Shan busied himself with his meal, hoping the American would go away. Finally he looked up. “Tell me something, Mr. Judson. How did the foreign Commissioners get chosen?”

The American sipped his tea before answering. “Beijing set the rules. We all had to be current or former officials with the United Nations. Beijing had to verify we had never breathed a word of support for the Tibetan independence movement. We had to speak Chinese and English, pass a medical exam, and be able to spend three months in Tibet.”

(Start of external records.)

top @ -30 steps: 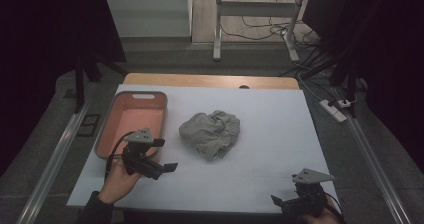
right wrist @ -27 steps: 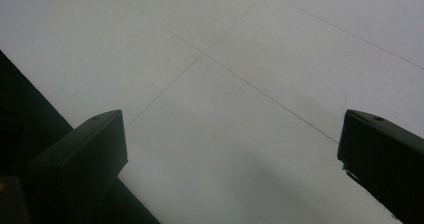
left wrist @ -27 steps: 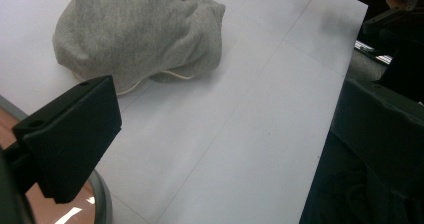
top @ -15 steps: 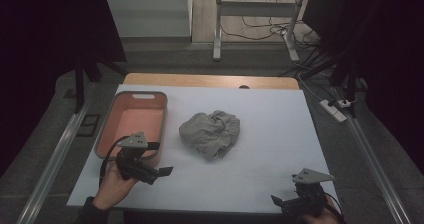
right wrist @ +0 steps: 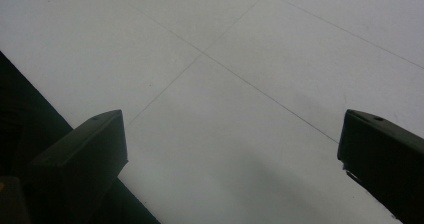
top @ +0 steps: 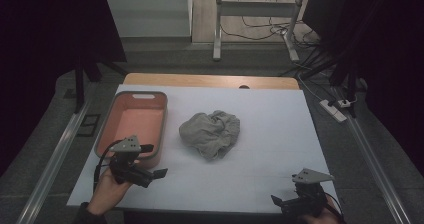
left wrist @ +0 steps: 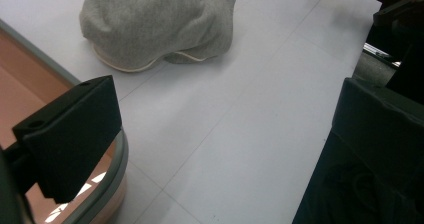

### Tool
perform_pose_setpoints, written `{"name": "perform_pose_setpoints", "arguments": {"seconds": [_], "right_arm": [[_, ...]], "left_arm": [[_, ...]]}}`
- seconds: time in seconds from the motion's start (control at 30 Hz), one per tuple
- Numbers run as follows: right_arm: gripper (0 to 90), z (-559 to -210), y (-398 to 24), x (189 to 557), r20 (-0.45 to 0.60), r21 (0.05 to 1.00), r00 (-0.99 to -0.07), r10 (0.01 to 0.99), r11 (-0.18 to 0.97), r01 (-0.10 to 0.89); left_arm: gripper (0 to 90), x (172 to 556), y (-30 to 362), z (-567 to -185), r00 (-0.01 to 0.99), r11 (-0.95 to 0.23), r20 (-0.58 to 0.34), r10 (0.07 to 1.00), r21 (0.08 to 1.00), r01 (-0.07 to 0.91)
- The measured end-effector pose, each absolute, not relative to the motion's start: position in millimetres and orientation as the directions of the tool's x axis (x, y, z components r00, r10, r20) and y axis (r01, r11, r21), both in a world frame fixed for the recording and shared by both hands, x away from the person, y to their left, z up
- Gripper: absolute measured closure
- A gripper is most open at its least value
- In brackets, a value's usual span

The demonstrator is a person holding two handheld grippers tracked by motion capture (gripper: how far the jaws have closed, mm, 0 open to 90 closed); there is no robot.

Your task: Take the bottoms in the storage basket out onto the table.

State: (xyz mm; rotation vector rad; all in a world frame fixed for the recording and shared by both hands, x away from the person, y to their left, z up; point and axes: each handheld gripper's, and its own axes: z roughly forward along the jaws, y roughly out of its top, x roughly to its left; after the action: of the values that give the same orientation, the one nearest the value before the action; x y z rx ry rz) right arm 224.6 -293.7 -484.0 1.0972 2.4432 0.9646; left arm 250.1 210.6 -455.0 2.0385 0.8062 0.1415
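Crumpled grey knitted cloth lying at the centre of the white-covered worktop, just to 3 o'clock of a rectangular salmon-pink plastic tray with a grey rim. Left gripper at 7 o'clock by the tray's near corner, jaws wide apart and empty. Right gripper at 5 o'clock near the worktop's edge, jaws likewise spread over bare surface.

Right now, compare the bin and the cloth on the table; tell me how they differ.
The bin is a rigid, orange-pink rectangle with a grey rim; the cloth is grey, soft and crumpled into a heap. The bin sits at the table's left side, open and empty; the cloth lies near the middle. The left gripper hangs by the bin's near corner, farther from the cloth. Both rest on the white tabletop, touched by nothing.
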Motion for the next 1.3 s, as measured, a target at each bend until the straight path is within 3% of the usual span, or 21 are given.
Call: {"name": "perform_pose_setpoints", "arguments": {"seconds": [1.3], "right_arm": [[0.0,-484,-293,225,0.002,0.677,-0.669,0.743,0.491,0.548]], "left_arm": [[0.0,213,259,-483,0.683,-0.285,-0.246,0.687,0.774,0.565]]}}
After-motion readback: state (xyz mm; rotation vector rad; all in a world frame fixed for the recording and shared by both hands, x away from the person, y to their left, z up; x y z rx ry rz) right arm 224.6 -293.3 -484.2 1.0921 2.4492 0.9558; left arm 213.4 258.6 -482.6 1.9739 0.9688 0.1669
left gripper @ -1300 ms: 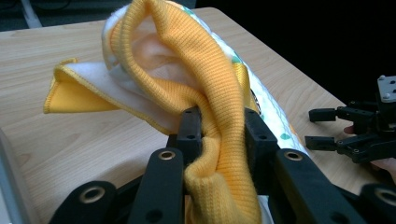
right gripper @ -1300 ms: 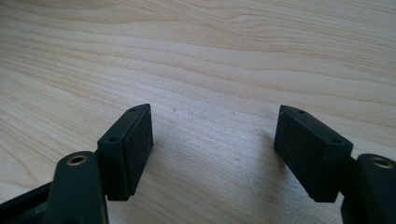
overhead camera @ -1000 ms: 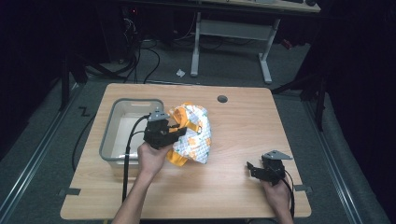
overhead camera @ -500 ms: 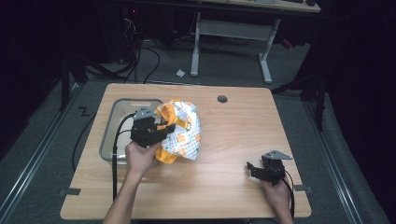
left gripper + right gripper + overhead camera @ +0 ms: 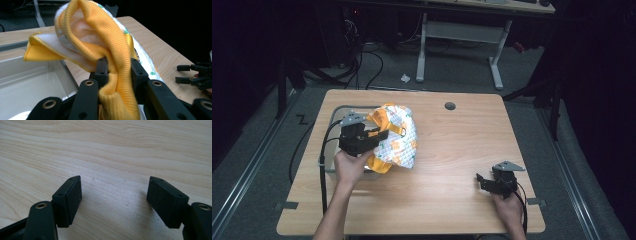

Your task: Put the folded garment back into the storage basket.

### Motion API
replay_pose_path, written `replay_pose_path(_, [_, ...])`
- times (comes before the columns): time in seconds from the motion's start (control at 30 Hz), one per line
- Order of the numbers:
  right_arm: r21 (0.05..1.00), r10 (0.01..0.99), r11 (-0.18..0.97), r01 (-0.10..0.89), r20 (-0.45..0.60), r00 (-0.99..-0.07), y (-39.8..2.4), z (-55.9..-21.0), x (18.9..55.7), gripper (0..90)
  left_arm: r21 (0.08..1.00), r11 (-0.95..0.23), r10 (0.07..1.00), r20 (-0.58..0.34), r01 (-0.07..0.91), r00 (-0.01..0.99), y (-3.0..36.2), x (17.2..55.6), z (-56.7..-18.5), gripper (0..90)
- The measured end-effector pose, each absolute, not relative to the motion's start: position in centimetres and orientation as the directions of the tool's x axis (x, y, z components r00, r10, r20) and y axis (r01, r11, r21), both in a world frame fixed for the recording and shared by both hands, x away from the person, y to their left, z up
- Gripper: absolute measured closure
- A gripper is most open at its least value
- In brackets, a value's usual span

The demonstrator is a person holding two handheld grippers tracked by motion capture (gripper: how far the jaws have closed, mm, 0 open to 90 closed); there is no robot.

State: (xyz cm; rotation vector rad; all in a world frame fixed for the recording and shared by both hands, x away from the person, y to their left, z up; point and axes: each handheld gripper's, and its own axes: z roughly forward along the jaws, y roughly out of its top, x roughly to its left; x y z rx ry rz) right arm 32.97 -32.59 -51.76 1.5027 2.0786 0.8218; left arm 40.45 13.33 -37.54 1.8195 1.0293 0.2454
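Left gripper clamped on the yellow ribbed cuff of a small patterned garment, the knit bunched between the two black jaws so the rest hangs free and can be carried in one piece. Garment lifted by that fold, draped partly over the near right corner of the clear plastic bin and partly over the worktop, probably on its way into the bin, since the grip sits right at the rim. Right gripper parked low over bare wood at the near right edge, jaws spread wide with nothing between them, well apart from the garment, likely kept clear of the carry.
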Motion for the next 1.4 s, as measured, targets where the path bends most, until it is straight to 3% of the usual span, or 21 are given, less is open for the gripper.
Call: replay_pose_path(1.4, [0.69, 0.952, 0.229, 0.687, -0.01, -0.307, -32.6, -51.8, 33.0, 28.5, 0.822, -0.104, 0.807, -0.26, 0.56, 0.531, 19.3, 41.2, -38.0, 73.1])
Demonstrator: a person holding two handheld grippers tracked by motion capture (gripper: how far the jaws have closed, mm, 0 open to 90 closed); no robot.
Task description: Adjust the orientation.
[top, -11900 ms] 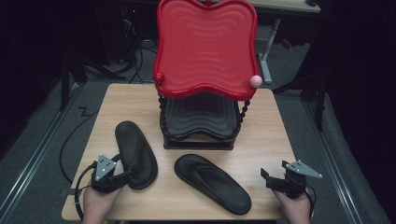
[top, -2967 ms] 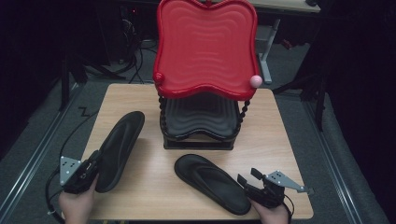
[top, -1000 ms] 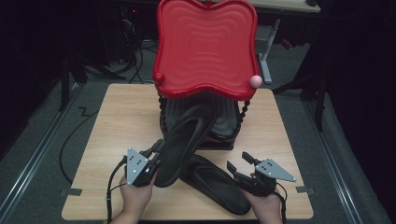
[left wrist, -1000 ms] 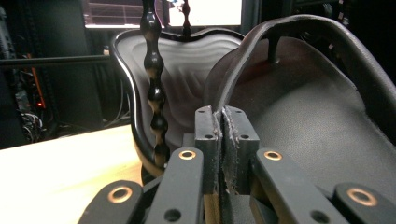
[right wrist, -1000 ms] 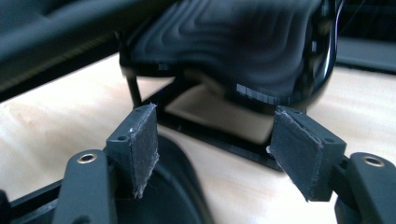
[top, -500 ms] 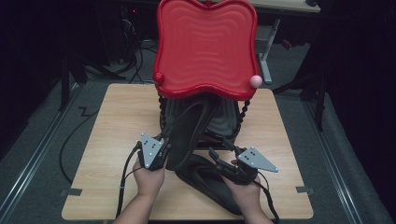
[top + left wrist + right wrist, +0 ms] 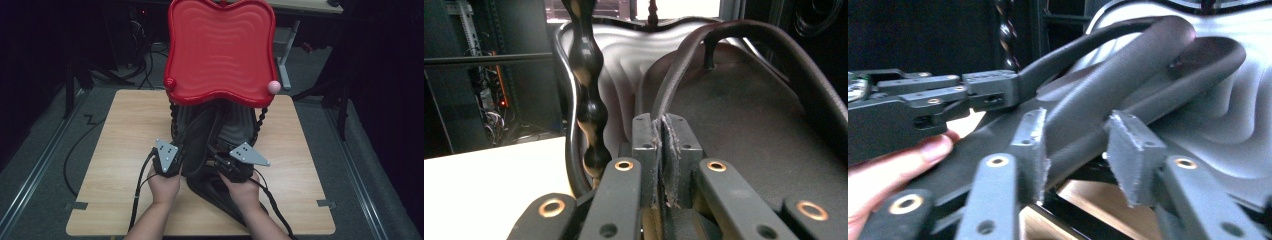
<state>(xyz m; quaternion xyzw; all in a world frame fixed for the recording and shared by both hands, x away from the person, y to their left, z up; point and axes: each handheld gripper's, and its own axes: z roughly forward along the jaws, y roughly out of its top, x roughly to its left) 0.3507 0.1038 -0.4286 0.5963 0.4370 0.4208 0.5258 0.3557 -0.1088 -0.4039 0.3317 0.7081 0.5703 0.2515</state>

“You applied for the position?”

Judson shook his head. “Didn’t know anything about it, but I got a phone call that persuaded me. I had worked in the American foreign service, then administered UN relief programs before leaving to teach at a university in the Midwest. Apparently, not many candidates came forward when they heard the posting was in Tibet. They thought I would be politically acceptable to Beijing. The university gave me a leave of absence.”

“But you had spent time in Tibet.”

Judson eyed him warily.

“You understood when I spoke in Tibetan,” Shan offered.

“One of my postings had been in Tibet. It made an excellent credential. I had diligently obeyed all the instructions of my host government,” Judson explained with a mock salute.

Shan weighed his words. “The foreign Commissioners are here as employees of the United Nations?”

Judson reached into his shirt pocket and extended a laminated card with his photo below the emblem of the United Nations. “Citizens of the world.”

“Meaning you all have diplomatic immunity.”